What needs to be done
Lift out all lines below that contain "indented".

(Stored records)
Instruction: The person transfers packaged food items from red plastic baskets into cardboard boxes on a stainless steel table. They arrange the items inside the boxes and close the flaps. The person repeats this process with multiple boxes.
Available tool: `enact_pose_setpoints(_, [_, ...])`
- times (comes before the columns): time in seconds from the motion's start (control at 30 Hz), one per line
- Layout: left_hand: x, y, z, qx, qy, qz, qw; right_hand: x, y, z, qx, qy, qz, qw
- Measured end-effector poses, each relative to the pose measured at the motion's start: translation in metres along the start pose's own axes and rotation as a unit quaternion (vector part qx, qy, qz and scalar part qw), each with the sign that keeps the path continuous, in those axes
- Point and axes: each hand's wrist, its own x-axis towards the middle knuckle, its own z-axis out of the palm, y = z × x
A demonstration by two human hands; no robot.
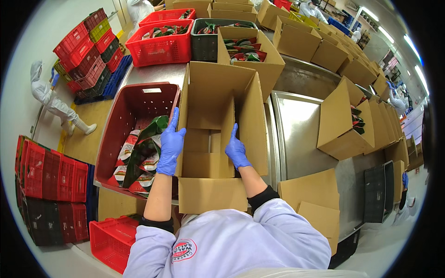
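An opened cardboard box [210, 194] stands before me with its flaps raised or spread; its bare cardboard bottom shows inside. My left hand [171, 146], in a blue glove, grips the box's left side, index finger pointing forward along the edge and thumb towards the inside. On the right inner cardboard edge, my right hand [238, 149], also gloved in blue, holds on with its index finger extended. Just left of the box sits a dark red plastic crate [114, 114] partly filled with red, white and green printed plastic pouches [140, 163].
Beyond the box stand a bright red crate [160, 50], a dark green crate [205, 45] and a cardboard box of pouches [274, 66]. Flattened cardboard [313, 194] lies at right on the steel table [299, 128]. Crate stacks [55, 180] and a person in white [48, 92] are at left.
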Motion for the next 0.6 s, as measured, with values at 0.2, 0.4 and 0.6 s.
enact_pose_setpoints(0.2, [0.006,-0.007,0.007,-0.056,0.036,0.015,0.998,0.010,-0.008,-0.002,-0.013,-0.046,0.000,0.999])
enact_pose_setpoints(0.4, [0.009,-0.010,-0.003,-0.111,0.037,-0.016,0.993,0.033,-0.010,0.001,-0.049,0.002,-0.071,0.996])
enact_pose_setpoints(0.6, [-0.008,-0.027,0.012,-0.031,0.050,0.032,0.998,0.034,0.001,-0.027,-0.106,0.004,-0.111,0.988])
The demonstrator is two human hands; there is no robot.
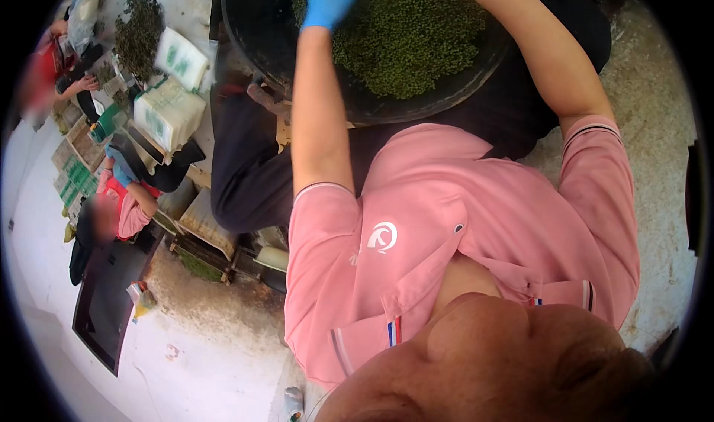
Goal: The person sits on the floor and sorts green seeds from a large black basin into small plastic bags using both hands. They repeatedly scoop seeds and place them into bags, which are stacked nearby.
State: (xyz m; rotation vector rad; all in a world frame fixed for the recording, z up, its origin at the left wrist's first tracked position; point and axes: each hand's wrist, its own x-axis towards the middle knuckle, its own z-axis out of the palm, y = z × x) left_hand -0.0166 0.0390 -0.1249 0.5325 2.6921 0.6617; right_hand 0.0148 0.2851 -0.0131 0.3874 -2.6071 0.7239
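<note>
In a blue glove, my left hand (333, 3) reaches to the upper edge of the picture, over the left side of a wide black basin (259, 43). Its visible fingers are spread, their tips cut off by the frame, and nothing shows in its grasp. A heap of tiny green plant pieces (413, 54), too small to tell whether berries or leaves, covers much of the basin's bottom beside the hand. My right hand is beyond the top edge; only my bare right forearm (519, 15) comes into the picture. The basin sits in front of my dark-trousered legs (251, 171).
Left of me, stacked white bags with green print (170, 112) stand near a dark green plant heap (139, 37). One co-worker's gloved hand (120, 165) and another co-worker's bare hand (86, 83) are beside them. Lower down stands a crate of greens (201, 266).
</note>
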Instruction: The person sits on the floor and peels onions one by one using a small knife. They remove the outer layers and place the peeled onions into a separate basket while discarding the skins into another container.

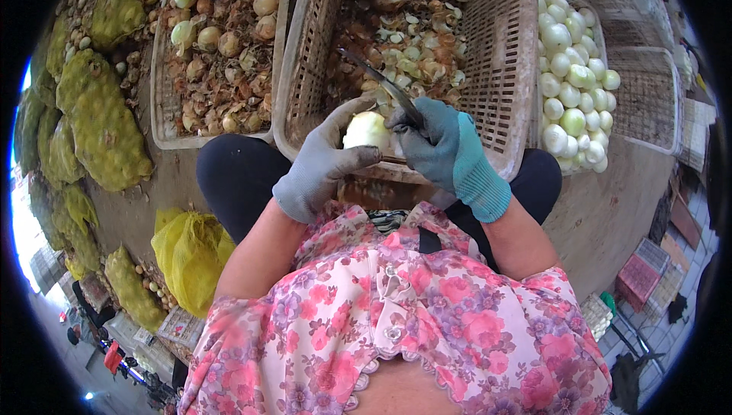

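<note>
My left hand [329,158], in a grey work glove, holds a peeled white onion [366,131] above the near rim of a plastic crate [509,72]. Close to the onion's right side is my right hand [443,146], in a grey and teal knit glove, closed around a knife [384,79] whose blade points up and left. Onion skins and trimmings [420,49] lie inside the crate below. Unpeeled onions [229,43] and loose skins fill a crate on the left. To the right, a crate holds many peeled onions [569,95].
Yellow mesh sacks of onions [100,123] line the far left, with loose onions around them. A crumpled yellow mesh bag [191,263] lies beside my left knee. An emptier-looking plastic crate [643,92] stands at the far right. A red box [637,280] sits at lower right.
</note>
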A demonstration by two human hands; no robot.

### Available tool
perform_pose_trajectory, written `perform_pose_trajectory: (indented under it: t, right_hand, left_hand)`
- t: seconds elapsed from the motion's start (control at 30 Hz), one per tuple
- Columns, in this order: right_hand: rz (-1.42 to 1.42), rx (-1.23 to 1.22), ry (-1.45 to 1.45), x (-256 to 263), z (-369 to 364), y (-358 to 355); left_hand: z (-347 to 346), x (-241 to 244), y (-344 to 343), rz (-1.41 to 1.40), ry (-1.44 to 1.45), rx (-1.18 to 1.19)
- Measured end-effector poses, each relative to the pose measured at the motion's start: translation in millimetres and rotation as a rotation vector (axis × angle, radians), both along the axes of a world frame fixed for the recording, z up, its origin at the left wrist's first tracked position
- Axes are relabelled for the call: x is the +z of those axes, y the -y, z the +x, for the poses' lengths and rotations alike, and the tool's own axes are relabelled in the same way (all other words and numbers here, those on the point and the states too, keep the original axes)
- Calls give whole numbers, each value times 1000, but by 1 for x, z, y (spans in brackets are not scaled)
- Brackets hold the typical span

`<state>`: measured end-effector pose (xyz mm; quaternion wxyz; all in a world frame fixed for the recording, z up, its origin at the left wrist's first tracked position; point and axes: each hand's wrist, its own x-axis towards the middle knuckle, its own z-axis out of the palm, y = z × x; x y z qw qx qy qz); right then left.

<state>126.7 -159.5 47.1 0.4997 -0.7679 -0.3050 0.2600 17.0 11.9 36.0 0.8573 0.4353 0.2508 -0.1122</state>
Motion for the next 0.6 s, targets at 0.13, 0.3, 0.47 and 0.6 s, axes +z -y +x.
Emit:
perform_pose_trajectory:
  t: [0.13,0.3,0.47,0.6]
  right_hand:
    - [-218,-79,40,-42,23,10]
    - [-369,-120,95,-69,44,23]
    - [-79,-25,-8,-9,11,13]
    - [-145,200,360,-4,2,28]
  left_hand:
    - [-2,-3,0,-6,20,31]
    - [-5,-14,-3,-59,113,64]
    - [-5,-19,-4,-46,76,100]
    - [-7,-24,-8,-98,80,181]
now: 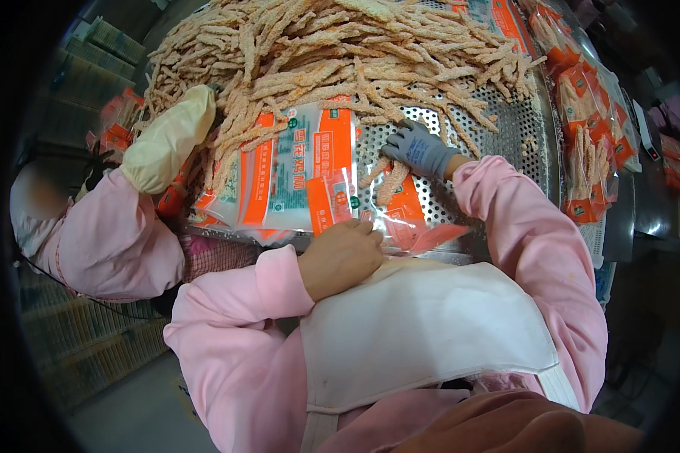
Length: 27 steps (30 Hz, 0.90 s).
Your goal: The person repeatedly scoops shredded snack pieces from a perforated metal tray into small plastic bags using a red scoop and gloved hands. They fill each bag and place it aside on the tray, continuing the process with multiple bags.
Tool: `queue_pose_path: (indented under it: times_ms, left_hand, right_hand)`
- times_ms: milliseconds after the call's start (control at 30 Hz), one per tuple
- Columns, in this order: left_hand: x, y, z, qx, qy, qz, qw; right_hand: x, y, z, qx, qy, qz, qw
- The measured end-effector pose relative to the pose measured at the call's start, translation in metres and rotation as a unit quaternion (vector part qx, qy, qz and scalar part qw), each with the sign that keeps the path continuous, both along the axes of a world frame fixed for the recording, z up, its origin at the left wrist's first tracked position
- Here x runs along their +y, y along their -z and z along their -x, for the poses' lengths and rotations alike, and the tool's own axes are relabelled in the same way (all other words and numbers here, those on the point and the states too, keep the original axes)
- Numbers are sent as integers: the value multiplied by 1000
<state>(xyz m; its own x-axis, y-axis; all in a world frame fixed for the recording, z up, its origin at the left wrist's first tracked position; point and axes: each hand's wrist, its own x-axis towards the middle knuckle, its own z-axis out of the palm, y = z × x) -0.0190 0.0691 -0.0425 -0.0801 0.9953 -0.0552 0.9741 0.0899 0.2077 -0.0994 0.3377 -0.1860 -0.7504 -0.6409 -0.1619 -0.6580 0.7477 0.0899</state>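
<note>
My bare left hand (343, 255) has its fingers curled at an orange and clear plastic food bag (399, 218), low at the near edge of a perforated metal table (527, 153). Breaded strips (394, 184) lie at the mouth of that bag. My gloved right hand (419, 148), in a grey work glove, is on the perforated surface beyond the bag, its fingers bent over the ends of breaded strips; whether it grips any is hidden. Left of the bag lies a stack of flat printed packaging bags (294, 170). A large heap of breaded strips (328, 62) covers the far side.
A co-worker's sleeved arm (170, 139) reaches into the heap from the left, and the co-worker stands close to the table's left corner. Filled bags (586, 130) line the right side beyond the metal rim. More filled bags (119, 122) lie at the far left.
</note>
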Motion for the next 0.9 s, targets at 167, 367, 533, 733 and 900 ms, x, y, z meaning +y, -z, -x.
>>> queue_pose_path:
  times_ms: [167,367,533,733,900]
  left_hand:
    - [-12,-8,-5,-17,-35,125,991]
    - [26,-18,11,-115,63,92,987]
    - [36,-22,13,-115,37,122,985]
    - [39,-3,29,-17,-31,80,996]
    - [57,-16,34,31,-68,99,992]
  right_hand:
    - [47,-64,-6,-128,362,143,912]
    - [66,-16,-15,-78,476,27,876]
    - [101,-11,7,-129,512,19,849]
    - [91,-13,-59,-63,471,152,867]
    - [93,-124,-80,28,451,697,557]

Finished task
perform_pose_trajectory, written `perform_pose_trajectory: (indented under it: t, right_hand, left_hand)`
Tool: `queue_pose_path: (indented under it: times_ms, left_hand, right_hand)`

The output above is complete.